Requirement of lymphadenectomy is currently contraindicated. Patients who do not have sufficient hepatic
functional reserve for hemi-hepatectomy or have ascites or coagulopathy are also contraindicated.
During our experience of 21 TLHHs, there were cases which may derogate favorable indications expected
preoperatively, but they might have been able to undergo TLHH. We named these cases as “difficult
indication group (DIG)” (10 of 21 cases). Difficult indication for TLHH was defined, such as for tumor with
partially abutting hepatic hilus, confluence of hepatic veins, IVC, retroperitoneum, diaphragm, extrahepatic
organs, or tumor larger than 7 cm in diameter.
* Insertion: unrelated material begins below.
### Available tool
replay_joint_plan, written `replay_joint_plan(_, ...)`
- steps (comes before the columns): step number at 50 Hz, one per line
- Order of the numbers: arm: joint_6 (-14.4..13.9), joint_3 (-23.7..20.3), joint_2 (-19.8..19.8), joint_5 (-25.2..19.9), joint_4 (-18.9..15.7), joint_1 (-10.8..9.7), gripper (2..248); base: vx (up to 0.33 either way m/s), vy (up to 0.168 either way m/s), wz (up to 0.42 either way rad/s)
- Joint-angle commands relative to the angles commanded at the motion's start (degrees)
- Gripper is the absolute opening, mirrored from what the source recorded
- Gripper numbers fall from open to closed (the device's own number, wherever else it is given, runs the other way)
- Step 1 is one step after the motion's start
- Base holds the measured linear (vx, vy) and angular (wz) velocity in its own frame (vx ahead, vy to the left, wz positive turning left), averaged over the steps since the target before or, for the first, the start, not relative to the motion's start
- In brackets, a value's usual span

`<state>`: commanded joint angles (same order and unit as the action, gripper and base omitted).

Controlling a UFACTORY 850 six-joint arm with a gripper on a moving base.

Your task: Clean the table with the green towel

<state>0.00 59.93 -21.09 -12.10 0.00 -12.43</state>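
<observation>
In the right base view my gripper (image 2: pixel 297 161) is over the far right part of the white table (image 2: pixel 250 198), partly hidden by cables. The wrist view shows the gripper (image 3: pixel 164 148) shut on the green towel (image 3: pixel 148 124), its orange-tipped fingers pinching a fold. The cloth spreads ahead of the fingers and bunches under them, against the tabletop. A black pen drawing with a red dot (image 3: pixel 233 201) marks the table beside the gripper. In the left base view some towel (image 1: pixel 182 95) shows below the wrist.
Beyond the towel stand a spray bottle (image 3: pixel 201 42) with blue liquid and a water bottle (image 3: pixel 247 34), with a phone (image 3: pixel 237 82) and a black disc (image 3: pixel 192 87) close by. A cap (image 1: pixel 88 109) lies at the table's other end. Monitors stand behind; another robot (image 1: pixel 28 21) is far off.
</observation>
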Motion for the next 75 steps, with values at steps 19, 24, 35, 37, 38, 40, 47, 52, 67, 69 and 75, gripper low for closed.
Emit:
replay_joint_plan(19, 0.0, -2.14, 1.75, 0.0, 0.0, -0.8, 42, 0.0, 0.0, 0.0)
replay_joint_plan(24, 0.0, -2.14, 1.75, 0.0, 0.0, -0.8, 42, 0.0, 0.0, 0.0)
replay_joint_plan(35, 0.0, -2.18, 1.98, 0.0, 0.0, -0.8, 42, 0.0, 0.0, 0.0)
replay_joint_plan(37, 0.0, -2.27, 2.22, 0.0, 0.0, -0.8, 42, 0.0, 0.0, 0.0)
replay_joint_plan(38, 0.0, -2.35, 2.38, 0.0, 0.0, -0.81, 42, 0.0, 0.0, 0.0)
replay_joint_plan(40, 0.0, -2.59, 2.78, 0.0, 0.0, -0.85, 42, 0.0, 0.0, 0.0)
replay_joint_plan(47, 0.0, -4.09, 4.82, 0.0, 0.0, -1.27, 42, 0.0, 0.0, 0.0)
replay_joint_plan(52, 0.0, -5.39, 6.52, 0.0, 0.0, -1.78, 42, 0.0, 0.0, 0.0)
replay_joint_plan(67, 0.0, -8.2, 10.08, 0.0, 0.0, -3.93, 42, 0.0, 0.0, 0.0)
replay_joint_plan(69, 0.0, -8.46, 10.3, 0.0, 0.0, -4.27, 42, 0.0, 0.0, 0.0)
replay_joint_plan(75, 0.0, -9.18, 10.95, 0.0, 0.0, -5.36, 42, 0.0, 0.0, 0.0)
They were compared with “favorable indication group (FIG)”
on perioperative background and surgical outcome and discussed regarding technical correspondence of
TLHH on DIG.
Operative procedure of pure laparoscopic hemi-hepatectomies
Our standardized procedures for PLHH are as follows.
The patient was placed in left hemi-lateral decubitus position on right hemi-hepatectomy, and in supine
position on left hemi-hepatectomy. Surgeon stood on the right side of the patient and the first assistant and
scopist stood on the left side of the abdomen.
First, the laparoscope was inserted at the periumbilicus, and pneumoperitoneum was created. 4 other
trocars were placed, on both sides of the abdomen, right hypochondrium, and epigastrium in both right
and left hemi-hepatectomy [Figure 1].
The liver was scanned by laparoscopic flexible probe of ultrasound system through a 12-mm trocar at
right hypochondrium. Disease was confirmed by B-mode and contrast enhancement mode. Intra-hepatic
structures and relation to disease were also visualized.